- [Exercise description]:
Count the lines of data below that include "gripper". Provide only the number.

- [Given material]:
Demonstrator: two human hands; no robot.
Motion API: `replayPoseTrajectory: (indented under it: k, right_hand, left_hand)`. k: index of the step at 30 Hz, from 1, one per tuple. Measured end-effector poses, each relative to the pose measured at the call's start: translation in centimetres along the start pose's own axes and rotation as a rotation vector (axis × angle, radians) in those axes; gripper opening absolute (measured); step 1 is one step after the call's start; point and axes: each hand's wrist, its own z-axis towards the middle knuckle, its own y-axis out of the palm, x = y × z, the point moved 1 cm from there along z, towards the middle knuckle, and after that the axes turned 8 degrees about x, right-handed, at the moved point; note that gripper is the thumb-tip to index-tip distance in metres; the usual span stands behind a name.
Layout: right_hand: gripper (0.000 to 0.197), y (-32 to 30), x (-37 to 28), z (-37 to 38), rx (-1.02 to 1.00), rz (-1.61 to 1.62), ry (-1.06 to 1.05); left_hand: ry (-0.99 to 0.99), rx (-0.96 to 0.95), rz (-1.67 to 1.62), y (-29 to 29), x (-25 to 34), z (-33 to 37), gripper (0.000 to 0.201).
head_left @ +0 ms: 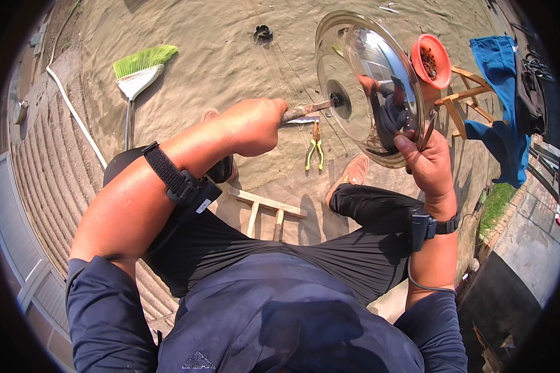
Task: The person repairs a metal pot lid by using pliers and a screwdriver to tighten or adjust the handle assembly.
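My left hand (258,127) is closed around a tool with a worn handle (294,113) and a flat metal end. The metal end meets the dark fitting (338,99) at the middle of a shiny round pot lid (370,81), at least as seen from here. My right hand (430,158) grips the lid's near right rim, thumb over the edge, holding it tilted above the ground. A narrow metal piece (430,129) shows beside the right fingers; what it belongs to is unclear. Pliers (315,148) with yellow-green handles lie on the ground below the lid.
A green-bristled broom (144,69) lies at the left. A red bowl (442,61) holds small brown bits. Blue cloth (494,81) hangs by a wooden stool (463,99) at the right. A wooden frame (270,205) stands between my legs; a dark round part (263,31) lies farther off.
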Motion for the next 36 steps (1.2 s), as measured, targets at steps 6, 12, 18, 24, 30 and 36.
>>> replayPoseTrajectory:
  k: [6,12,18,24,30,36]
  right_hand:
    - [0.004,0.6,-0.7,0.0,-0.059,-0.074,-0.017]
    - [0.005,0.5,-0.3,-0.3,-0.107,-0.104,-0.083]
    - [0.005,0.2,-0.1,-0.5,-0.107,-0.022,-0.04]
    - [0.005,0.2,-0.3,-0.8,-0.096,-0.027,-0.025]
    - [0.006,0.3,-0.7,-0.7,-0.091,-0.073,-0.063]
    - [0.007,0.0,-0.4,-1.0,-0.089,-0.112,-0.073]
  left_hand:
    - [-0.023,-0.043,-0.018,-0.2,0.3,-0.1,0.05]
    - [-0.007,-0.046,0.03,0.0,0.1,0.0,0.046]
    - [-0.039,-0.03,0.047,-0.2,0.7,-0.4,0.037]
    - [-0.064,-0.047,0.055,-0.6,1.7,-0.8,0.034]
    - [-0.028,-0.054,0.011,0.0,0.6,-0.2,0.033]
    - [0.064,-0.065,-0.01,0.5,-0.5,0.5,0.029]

- [Finished task]:
2